SPY2130International Perspectives on Children and Families (20 credits)

International Perspectives on Children and Families establishes a global perspective on the study of children and young people. The module explores children’s experiences in relation to race, ethnicity and discrimination. A socio-cultural approach is adopted which draws on differences within the European experience, expanding to global dimensions to consider experiences in culturally different and developing societies. The aim is to examine how constructions of childhood, family and youth are shaped by interactions between cultural representations and political and economic structures in differing social contexts. You will also consider how the experiences and impact of race, ethnicity and discrimination vary and are dependent on these contexts.

Assessment: Practical(s): 100%.

Language modules, delivered at the Edge Hill Language Centre, are available to study as an integral part of this degree. A single Language module can be studied instead of SPY2138 Cultural Analysis in a Global World.

Year 3

SPY3110Critical Terrorism Studies (20 credits)

Critical Terrorism Studies recognises that in the wake of the 9/11 attacks, and those in London, Madrid, Paris and beyond, terrorism and political violence have become ever more pressing contemporary issues. But, what is ‘terrorism’; what does the term itself actually mean? What causes political violence, how is it represented in modern multi-mediated societies and how does the issue of ‘counter terrorism’ impact on the lives of people today? How has the ‘fear’ of terrorism come to affect our society? These are the sort of questions this module is designed to address.
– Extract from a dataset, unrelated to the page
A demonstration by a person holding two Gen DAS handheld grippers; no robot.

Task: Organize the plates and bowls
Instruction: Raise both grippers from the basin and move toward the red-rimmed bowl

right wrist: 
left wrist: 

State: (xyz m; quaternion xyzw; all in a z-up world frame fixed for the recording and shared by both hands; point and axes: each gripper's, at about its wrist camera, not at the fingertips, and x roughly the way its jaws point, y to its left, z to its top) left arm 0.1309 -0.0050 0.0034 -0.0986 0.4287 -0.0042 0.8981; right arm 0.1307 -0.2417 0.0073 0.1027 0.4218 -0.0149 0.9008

You will be invited to employ and develop your understanding of critical sociological theories, concepts and approaches in order to investigate these matters of great contemporary social importance.

Assessment: Coursework: 100%.

SPY3112Desire: Law, Politics, Ethics, Difference (20 credits)

Desire: Law, Politics, Ethics, Difference explores the question of how we understand sexual desires, how they shape our identities and relationships and how our practices make erotic, social and cultural meanings for us and others. The module also examines why we permit some sexual pleasures while regulating or prohibiting others and questions what rationales explain how these lines of distinction are drawn in contemporary societies. Whilst law clearly provides a coda of what is regulated or prohibited, it rarely explains why. You will explore these issues, develop a critical sense of enquiry and reconstruct ethical, cultural and political arguments for why society might wish to regulate or prohibit, or perhaps even encourage and celebrate, different desires and pleasures.

Assessment: Coursework: 30%, Practical(s): 70%.

SPY3115Youth Studies: Critical Perspectives (20 credits)

Youth Studies: Critical Perspectives takes a critical analytical approach to the contemporary ‘Youth Agenda’ and the wider social, economic and political factors shaping work with young people. The module will address issues concerning such subjects as citizenship, education, training, young people’s health, housing, youth justice, employment, transitions etc. The module is intended to provide a forum to enable you to engage with research, services, theories and practice in working with young people.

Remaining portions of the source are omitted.